◆ Task: Every line of the entries below from the one containing "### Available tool" to the one containing "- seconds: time", both ends included, must be written out exactly. No other line belongs in the answer.

◆ Provided information:

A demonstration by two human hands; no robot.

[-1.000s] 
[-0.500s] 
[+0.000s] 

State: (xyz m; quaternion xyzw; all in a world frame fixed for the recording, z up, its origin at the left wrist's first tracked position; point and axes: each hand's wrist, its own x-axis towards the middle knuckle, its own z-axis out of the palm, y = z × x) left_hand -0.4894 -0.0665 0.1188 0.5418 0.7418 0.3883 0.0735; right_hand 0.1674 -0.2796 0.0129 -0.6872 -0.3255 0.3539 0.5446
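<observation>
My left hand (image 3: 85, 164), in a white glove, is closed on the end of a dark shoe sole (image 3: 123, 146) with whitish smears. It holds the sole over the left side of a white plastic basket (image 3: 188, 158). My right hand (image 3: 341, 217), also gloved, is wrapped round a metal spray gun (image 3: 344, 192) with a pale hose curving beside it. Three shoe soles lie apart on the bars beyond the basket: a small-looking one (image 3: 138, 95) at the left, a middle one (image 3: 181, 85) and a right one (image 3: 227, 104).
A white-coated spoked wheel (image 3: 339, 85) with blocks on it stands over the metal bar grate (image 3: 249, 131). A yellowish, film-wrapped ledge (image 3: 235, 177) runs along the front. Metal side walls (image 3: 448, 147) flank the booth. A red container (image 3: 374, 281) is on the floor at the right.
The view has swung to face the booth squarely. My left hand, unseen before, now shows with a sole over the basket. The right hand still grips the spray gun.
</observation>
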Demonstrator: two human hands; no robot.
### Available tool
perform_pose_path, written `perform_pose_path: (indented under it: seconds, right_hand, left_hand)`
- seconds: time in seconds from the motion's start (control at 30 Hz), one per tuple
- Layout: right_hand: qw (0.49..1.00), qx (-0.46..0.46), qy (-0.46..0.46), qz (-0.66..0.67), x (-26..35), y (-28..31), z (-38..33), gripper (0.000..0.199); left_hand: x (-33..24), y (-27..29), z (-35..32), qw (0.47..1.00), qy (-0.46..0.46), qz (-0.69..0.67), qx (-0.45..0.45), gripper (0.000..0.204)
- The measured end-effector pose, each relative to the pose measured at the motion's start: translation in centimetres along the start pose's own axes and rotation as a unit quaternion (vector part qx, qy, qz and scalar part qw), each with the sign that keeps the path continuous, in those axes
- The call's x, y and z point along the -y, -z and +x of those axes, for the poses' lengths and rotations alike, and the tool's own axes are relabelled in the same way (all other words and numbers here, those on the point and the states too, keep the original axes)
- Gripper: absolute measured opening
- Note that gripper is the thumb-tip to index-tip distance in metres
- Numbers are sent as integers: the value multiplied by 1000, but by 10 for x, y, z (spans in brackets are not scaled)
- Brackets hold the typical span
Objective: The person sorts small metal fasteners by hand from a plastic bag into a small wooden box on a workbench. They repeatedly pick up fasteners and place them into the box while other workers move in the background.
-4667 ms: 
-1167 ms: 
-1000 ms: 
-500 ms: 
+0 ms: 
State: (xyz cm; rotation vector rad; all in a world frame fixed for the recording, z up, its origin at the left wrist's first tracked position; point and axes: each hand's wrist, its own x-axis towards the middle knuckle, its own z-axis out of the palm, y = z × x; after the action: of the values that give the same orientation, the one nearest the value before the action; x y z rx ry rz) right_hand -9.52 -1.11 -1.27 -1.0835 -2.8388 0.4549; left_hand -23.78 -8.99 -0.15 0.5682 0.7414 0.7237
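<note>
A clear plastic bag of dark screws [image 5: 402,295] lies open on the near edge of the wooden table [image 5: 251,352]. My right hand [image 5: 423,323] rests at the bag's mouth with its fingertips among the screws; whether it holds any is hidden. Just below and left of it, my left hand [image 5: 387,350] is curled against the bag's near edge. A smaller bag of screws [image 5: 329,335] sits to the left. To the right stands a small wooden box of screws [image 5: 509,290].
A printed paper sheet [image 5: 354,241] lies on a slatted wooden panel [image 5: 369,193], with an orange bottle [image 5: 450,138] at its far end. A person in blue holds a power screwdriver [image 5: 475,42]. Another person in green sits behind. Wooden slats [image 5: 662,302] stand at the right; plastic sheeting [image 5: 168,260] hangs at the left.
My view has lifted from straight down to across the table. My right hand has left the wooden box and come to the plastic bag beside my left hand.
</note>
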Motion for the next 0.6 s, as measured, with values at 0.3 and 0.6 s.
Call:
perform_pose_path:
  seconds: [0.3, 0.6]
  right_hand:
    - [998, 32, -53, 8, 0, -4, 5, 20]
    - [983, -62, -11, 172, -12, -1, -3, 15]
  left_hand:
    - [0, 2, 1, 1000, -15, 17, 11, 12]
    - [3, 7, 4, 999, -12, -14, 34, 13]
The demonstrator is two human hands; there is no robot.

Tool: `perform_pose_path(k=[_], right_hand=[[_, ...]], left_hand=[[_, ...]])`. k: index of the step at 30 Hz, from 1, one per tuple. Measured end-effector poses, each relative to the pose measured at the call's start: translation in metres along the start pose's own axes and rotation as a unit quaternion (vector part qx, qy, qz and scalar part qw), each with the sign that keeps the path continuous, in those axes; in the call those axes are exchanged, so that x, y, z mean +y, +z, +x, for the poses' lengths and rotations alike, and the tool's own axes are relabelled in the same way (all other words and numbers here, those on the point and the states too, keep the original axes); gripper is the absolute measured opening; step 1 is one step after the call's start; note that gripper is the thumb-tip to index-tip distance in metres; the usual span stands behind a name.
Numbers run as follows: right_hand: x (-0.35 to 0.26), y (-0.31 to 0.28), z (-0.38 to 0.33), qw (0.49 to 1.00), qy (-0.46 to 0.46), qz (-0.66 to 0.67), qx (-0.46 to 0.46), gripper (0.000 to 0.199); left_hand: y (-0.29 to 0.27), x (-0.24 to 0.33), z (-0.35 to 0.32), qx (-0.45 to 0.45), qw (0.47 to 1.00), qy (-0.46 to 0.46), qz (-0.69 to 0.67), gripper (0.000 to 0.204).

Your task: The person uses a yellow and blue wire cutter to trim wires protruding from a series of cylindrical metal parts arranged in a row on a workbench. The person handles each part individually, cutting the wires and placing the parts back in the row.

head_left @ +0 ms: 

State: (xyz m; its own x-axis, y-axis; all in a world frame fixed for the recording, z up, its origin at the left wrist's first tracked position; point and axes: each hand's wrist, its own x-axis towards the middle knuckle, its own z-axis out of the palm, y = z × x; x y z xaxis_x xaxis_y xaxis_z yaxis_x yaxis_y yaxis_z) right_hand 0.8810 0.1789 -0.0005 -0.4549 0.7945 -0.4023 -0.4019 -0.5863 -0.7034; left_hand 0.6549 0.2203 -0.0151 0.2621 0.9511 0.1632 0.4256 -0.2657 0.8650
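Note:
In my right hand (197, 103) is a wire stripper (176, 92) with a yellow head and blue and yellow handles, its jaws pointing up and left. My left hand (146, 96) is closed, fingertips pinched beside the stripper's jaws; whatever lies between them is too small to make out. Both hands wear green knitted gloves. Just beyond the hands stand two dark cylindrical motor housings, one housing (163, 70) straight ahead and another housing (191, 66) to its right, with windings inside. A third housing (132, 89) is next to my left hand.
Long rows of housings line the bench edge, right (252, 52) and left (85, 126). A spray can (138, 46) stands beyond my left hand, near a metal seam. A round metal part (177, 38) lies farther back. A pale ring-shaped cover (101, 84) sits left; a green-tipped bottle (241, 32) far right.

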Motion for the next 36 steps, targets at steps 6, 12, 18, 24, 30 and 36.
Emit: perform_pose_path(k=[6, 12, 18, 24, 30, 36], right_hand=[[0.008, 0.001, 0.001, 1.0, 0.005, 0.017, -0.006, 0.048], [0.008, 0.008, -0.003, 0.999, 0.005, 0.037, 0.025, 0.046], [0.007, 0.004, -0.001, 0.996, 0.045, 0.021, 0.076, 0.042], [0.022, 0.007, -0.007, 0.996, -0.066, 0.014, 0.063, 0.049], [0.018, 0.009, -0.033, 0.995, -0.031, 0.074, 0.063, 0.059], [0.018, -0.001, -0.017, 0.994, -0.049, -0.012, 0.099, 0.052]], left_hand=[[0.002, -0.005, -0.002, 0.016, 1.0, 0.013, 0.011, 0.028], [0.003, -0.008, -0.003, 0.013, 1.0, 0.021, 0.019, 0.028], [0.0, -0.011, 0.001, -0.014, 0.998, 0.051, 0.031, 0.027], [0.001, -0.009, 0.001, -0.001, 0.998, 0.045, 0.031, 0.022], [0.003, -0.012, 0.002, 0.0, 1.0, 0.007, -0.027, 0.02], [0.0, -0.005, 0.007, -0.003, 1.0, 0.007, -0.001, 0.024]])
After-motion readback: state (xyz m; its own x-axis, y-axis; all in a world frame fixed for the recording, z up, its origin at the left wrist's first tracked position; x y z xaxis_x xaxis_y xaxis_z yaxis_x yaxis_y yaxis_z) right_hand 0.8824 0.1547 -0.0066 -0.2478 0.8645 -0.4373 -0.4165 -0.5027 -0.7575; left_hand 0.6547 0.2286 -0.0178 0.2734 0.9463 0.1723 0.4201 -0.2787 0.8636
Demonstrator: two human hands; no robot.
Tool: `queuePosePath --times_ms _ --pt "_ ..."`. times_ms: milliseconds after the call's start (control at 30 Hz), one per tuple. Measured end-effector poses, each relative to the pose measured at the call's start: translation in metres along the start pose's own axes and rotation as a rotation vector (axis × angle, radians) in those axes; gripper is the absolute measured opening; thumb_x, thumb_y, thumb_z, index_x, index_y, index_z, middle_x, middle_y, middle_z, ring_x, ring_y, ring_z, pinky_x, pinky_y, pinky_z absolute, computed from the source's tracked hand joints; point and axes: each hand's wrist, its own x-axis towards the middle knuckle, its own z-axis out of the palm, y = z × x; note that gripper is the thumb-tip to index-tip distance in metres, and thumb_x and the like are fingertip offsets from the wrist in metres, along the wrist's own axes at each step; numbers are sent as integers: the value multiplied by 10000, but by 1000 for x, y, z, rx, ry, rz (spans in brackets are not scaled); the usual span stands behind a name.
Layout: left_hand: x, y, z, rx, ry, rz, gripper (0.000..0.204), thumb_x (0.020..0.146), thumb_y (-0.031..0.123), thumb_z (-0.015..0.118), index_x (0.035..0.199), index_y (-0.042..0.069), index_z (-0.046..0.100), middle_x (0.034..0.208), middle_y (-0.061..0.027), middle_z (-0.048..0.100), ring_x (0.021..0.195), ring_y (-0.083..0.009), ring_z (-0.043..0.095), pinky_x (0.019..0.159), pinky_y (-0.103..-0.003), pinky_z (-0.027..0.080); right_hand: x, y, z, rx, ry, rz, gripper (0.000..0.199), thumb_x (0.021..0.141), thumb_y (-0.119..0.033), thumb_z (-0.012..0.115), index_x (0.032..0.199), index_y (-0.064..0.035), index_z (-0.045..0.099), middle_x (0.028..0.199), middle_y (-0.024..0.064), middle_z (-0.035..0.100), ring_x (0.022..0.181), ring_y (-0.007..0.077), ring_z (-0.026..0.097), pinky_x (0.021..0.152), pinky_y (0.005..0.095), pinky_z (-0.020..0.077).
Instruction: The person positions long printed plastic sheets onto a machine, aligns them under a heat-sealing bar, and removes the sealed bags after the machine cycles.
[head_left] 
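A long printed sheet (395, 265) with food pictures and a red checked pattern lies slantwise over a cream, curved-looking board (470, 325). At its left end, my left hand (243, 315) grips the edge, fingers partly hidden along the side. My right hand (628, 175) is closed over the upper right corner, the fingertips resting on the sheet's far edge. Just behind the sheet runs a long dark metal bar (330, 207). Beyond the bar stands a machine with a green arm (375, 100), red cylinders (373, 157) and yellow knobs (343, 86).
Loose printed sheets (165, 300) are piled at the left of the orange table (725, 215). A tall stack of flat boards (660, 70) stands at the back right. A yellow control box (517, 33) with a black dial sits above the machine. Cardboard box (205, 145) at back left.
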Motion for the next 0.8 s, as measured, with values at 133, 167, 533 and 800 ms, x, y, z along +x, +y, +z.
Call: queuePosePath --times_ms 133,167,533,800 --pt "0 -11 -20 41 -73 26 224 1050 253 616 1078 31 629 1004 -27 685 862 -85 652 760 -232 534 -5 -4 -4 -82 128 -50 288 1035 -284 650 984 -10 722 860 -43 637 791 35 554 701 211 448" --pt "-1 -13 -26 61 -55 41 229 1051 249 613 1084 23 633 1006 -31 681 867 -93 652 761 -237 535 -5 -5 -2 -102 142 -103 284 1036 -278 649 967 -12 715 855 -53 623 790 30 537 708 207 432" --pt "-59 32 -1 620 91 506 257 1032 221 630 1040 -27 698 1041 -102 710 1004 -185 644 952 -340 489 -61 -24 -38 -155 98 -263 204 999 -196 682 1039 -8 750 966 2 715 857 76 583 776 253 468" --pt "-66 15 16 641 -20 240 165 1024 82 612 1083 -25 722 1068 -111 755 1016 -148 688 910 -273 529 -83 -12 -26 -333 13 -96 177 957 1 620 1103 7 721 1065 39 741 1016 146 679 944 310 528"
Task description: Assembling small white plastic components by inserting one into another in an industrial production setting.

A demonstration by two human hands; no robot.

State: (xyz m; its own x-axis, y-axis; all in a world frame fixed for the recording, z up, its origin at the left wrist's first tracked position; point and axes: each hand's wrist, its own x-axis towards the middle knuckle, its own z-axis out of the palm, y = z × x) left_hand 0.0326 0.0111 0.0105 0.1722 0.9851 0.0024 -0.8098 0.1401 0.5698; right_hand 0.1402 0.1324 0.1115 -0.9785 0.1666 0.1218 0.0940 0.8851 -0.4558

◆ Answer space:
### Available tool
perform_pose_path, written `perform_pose_path: (indented under it: seconds, right_hand, left_hand)`
- seconds: time in seconds from the motion's start (control at 30 Hz), one per tuple

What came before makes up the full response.